Along with other Australian frogs in the genus Pseudophryne, such as Pseudophryne occidentalis, Pseudophryne semimarmorata, Pseudophryne dendyi, P. bibronii, and Pseudophryne coriacea, P. guentheri is a poisonous species of frog which defends it from many predators. Using Gas chromatography–mass spectrometry(GC-MS) and examination of the frogs' stomach contents, researchers were able to determine that Günther's toadlet had mostly biosynthesized Alkaloid (pseudophrynamines), rather than dietary ones (Pumiliotoxin), which suggests that these frogs are able to maintain a chemical defense even if they are eating very little.

==Life cycle==
The breeding season for Günther's toadlet begins in autumn and continues through early winter. Males excavate burrows and make vocalizations to attract a mate. A single female can lay up to 100 eggs which are laid and developed within the burrow. The eggs develop up until a specific point in their cycle and then suspend development until heavy enough rain falls to flood the burrows, at which point the tadpoles begin to hatch and make their way to the nearest body of water to feed and continue development. Tadpoles are pear shaped, with long tails compared to their body size and reach a maximum length of 3 cm.

==Adaptations==
To address the concerns of climate change and habitat fragmentation in Southwestern Australia, one study used genome-wide Single-nucleotide polymorphism (SNP) data to reveal patterns of genetic diversity, Gene flow, and local adaptation in Günther's toadlet. They found that there was strong genetic structure among populations and high Inbreeding coefficients, indicating limited Gene flow and a variation in genetic diversity between populations, with one specific population showing a notable loss of diversity over about 10 years. Additionally, they found that over 500 of the loci analyzed were likely under Directional selection, and of those loci, 413 of them were related to environmental variables like soil moisture, rainfall, and temperature. One specific locus showed a similar gene to one found in Xenopus laevis that involves the activation of egg maturation. Though these genes may be supportive of strong local adaptation, these researchers suggest that due to the species strong population structure and low genetic diversity, some populations may not be equipped to deal with climate change. They further proposed conservation strategies such as targeted or Assisted gene flow in order to increase adaptability and reduce vulnerability in this species.

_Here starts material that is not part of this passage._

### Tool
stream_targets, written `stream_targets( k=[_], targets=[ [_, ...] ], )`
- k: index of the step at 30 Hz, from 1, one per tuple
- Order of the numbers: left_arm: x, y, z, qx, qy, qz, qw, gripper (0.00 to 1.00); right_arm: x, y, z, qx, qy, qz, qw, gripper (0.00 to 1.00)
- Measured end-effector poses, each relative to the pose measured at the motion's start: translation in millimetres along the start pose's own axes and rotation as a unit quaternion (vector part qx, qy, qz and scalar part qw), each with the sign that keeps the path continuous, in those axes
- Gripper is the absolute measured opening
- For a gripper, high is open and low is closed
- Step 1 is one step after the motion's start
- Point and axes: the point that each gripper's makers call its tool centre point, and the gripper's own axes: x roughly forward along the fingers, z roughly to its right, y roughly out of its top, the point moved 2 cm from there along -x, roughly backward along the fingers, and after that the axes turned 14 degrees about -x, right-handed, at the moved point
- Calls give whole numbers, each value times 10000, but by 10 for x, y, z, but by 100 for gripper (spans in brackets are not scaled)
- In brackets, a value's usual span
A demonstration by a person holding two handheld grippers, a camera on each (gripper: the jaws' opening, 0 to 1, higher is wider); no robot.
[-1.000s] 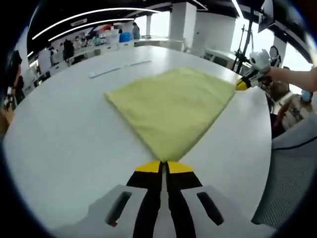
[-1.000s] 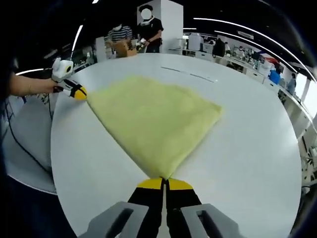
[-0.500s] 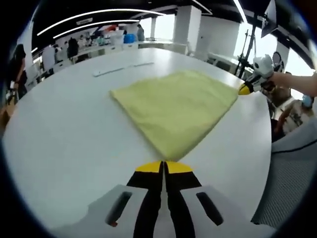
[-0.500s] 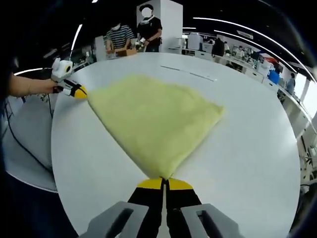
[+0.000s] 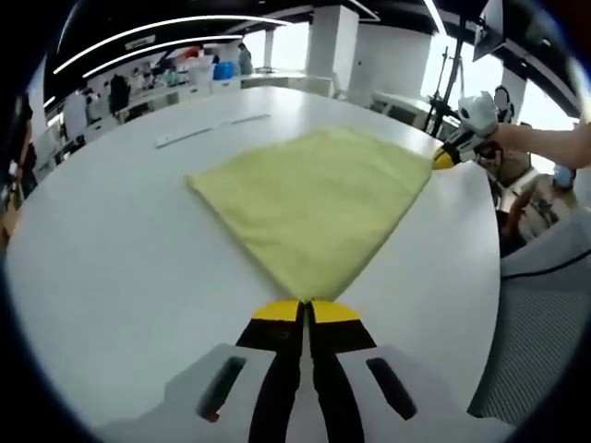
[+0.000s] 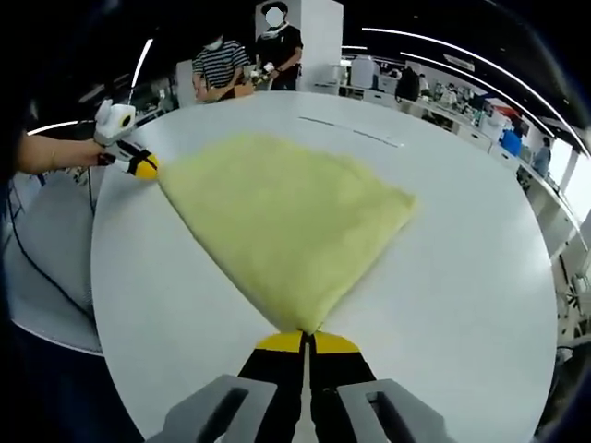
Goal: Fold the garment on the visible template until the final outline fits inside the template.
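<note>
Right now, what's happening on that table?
A person is working a yellow cloth on a white table. Each hand-held gripper is shut on one corner: the left hand-held gripper on the corner nearest in the left gripper view, the right hand-held gripper on another. The cloth lies spread flat between them.

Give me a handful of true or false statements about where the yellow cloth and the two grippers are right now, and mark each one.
1. The yellow cloth lies on a white table. True.
2. The left gripper is open above the cloth. False: its jaws are shut on a cloth corner.
3. The right gripper grips another cloth corner. True.
4. The cloth is rolled into a tube. False: it is spread flat.
5. The cloth hangs off the table. False: it lies on the tabletop.
</note>
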Motion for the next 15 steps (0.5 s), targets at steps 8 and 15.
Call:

Günther's Toadlet breeds on land, and the species's unique breeding habits provide important tools for conservation and genetic management. A study done by Aimee J. Silla found that fertilisation rates were highest at moderate osmolarities (25-100 mOsm/kg), a larger range than what is typically found for aquatic-breeding amphibians. This may suggest an adaptation to terrestrial reproduction. The same study also found that high fertilization (>75%) was achieved at relatively low sperm concentrations, and these sperm maintained motility for to 13 days under these conditions. This research may provide insight and guidance supporting conservation and genetic management for P. guentheri and other species with similar mating habits in light of future climate change.

Another study by Rudin-Bitterli et al. (2020) examined intraspecific variation in male reproductive traits across six different populations of Günther's toadlet in Southwest Australia. Researchers measured testes size, sperm quantity, sperm motility, and sperm morphology in relation to the rainfall gradient of the areas in these different populations (because mating is triggered by rainfall). The results showed that males from wetter populations had larger testes, produced more and larger sperm, and had higher sperm motility while the opposite was true for males in drier populations. These results provide supportive evidence that there may be variation in the strength of post-copulatory sexual selection among populations, where wetter environments may support longer breeding periods and different operational sex ratios (OSR), increasing competition in sperm, while drier environments may result in shorter breeding periods with less sperm competition, reducing selection pressure on male reproductive investment. Subsequently, these variations in ejaculate traits amongst populations may contribute to reduced gene flow or Cryptic speciation in the future.